Just as the topic states: Are the white, bounty paper towels safe to use for quarantine? I have used the unbleached, brown type but have run out today. I cannot find brown paper towels locally, so it'd take too long when I have to do maintenance.

I once heard that the "dyed" paper towels are bad? I once called Bounty, and they said they bleach the paper towels (to make them white) with chlorine.


----------



## rbrightstone (Apr 14, 2004)

I use plain white paper towels all the time, and have never had any problems. I have used them with adult and newly morphed frogs, mossies and darts, so I consider them safe.


----------



## Rich Frye (Nov 25, 2007)

^
Ditto.

Rich


----------



## Rain_Frog (Apr 27, 2004)

is it really true that the "dyed" type is bad? I have heard of some people using paper towels with designs on them, but I don't think anybody's reported problems.


----------



## Rich Frye (Nov 25, 2007)

I have had no trouble with designed ones other than the maker's horrible taste in patterns.  


Rich


----------



## melissa68 (Feb 16, 2004)

Rain_Frog said:


> Just as the topic states: Are the white, bounty paper towels safe to use for quarantine? I have used the unbleached, brown type but have run out today. I cannot find brown paper towels locally, so it'd take too long when I have to do maintenance.
> 
> I once heard that the "dyed" paper towels are bad? I once called Bounty, and they said they bleach the paper towels (to make them white) with chlorine.
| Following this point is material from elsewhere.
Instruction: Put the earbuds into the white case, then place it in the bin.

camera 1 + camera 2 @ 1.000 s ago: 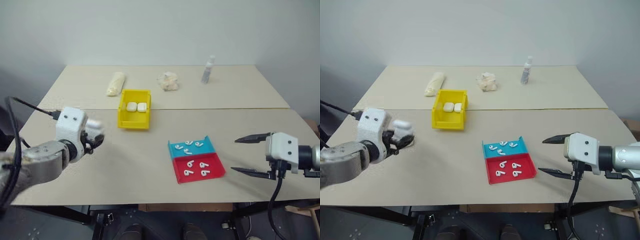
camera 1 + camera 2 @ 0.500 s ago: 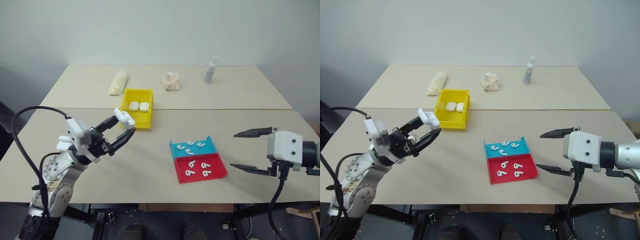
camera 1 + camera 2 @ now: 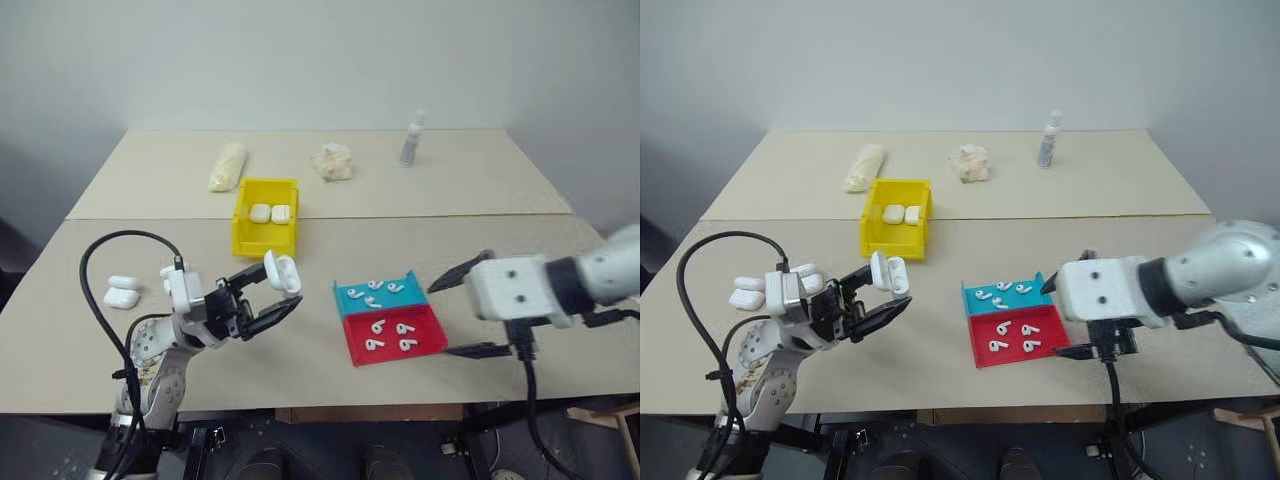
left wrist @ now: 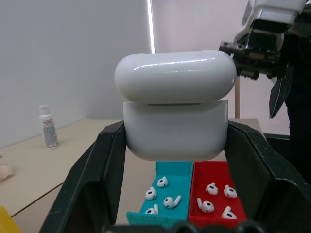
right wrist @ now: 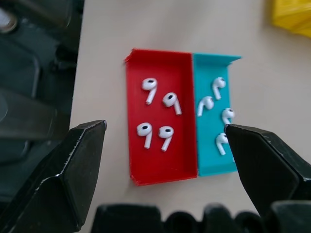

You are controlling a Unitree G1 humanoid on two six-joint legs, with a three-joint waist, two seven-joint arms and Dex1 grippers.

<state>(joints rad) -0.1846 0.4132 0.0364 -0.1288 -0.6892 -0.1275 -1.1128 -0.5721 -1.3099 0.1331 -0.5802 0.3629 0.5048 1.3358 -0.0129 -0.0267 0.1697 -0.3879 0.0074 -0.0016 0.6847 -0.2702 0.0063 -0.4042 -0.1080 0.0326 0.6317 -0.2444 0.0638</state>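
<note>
Now white case [image 4: 175, 114] between left pincer [image 3: 285, 295] fingers (clamped)

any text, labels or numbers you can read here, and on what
None can be read.
Spray bottle: it has a label with dark marks, too small and blurred to read.
White case in the left gripper: plain, no print visible.
Earbuds, yellow bin, red tray and blue tray: no print visible.

Two beige tables [image 3: 480, 250] butted together. Rear table: cloth roll [image 3: 227, 166], crumpled wad [image 3: 333, 161], spray bottle [image 3: 410, 139]. Front: yellow bin [image 3: 264, 235] at seam, blue tray [image 3: 385, 296] touching red tray [image 3: 396, 336], spare cases [image 3: 122, 291] nr left edge.
</note>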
Yes, they do bleach the towels. I think it is an individual preference. 

Melissa


----------



## Ed (Sep 19, 2004)

I would have to look for it in the literature but there has been speculation that the bleached towels can release chlorine irritating the skin of the amphibians. 

Ed


----------



## kyle1745 (Feb 15, 2004)

I think SAMs sells recycled paper towels that are not bleached. 

With that said I have to agree the patterns are lame.


----------



## Rain_Frog (Apr 27, 2004)

Ed, would adding chlorine remover solve the problem?


----------



## Ed (Sep 19, 2004)

Rain_Frog said:


> Ed, would adding chlorine remover solve the problem?
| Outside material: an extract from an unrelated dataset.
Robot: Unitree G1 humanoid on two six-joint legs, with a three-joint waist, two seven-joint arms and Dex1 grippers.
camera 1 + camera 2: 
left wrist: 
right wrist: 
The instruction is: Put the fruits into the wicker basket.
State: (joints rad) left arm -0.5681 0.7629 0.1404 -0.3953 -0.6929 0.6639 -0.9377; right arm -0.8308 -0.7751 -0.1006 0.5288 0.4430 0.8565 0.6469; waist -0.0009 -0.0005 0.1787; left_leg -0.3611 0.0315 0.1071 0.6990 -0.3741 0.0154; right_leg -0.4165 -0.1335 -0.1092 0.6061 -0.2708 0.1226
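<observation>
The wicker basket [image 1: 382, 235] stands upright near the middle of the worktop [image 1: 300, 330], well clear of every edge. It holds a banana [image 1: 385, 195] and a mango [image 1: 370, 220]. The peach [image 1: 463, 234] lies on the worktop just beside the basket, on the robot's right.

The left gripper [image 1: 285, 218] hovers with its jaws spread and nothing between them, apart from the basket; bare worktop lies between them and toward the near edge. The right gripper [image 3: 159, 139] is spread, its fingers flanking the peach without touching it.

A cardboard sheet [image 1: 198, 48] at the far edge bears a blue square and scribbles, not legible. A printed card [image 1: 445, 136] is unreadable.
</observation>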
maybe.. the problem is that the chlorine is not initially free but slowly disassociates from the towels. 

That said, I wouldn't be that concerned about the use for a couple of days with larger frogs. 


Ed


----------



## thentchel (Sep 3, 2007)

I used bleached paper towels for years with my White's Tree frogs with no problems. I still buy the plain white ones out of habit...


----------



## melissa68 (Feb 16, 2004)

kyle1745 said:


> I think SAMs sells recycled paper towels that are not bleached.
> 
> With that said I have to agree the patterns are lame.


I think you are right. Also, just about any office supply store sells unbleached towels for bathroom towel dispensers.

I have used both in the past, and didn't notice a difference in performance. My personal preference is to use the unbleached if I have them on hand, but if I don't I use regular ones.

Melissa


----------